* [EXERCISE OBJECTIVE]:
Quote the entries below from the line with "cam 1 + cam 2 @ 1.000" through the line with "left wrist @", both ends included, and only those lines.

* [RECORDS]:
###

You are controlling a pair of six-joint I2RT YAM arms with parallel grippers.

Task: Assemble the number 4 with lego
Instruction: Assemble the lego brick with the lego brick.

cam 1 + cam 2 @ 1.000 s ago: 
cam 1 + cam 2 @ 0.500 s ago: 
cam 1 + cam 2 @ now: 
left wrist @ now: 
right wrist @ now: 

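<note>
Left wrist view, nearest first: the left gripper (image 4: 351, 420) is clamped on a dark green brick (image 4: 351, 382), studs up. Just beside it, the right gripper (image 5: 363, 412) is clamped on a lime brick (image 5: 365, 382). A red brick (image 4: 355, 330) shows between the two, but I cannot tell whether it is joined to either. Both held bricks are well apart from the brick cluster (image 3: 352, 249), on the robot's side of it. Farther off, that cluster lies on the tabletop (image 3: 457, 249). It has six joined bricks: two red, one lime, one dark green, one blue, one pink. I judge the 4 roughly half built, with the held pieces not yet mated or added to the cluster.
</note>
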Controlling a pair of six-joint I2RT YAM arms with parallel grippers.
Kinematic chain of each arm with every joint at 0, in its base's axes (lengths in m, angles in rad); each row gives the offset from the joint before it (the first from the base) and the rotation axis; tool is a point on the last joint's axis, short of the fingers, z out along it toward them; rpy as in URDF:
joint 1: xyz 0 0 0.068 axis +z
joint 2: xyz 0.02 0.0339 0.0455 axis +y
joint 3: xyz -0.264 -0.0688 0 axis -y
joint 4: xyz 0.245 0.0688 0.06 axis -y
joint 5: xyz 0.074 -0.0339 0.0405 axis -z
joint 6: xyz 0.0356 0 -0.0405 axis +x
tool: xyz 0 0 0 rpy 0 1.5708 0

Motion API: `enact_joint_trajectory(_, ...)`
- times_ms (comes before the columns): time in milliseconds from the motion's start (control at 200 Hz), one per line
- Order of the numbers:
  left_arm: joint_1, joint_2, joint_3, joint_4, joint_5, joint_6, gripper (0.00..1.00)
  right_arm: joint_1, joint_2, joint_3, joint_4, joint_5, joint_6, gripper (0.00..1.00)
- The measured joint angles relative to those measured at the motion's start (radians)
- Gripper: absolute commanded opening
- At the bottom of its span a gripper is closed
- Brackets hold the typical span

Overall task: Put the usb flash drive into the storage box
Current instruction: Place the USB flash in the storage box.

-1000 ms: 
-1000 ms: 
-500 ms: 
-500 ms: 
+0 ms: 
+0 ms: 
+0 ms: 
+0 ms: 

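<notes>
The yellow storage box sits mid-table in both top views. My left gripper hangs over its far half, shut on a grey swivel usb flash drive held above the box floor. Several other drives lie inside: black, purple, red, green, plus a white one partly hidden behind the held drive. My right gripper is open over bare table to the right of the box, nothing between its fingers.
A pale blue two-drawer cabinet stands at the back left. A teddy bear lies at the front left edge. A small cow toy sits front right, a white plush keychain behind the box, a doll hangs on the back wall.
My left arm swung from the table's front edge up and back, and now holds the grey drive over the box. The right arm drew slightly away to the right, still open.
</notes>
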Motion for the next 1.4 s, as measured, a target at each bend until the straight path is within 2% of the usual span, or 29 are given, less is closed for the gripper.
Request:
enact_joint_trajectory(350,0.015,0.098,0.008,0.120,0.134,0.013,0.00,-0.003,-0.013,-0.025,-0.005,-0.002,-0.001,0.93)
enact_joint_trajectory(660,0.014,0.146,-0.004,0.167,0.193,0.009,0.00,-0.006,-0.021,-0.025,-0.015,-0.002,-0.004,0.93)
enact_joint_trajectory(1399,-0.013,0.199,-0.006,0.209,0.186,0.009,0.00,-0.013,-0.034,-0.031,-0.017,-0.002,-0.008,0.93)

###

* [PROBLEM SOLUTION]:
cam 1 + cam 2 @ 1.000 s ago: 
cam 1 + cam 2 @ 0.500 s ago: 
cam 1 + cam 2 @ now: 
left wrist @ now: 

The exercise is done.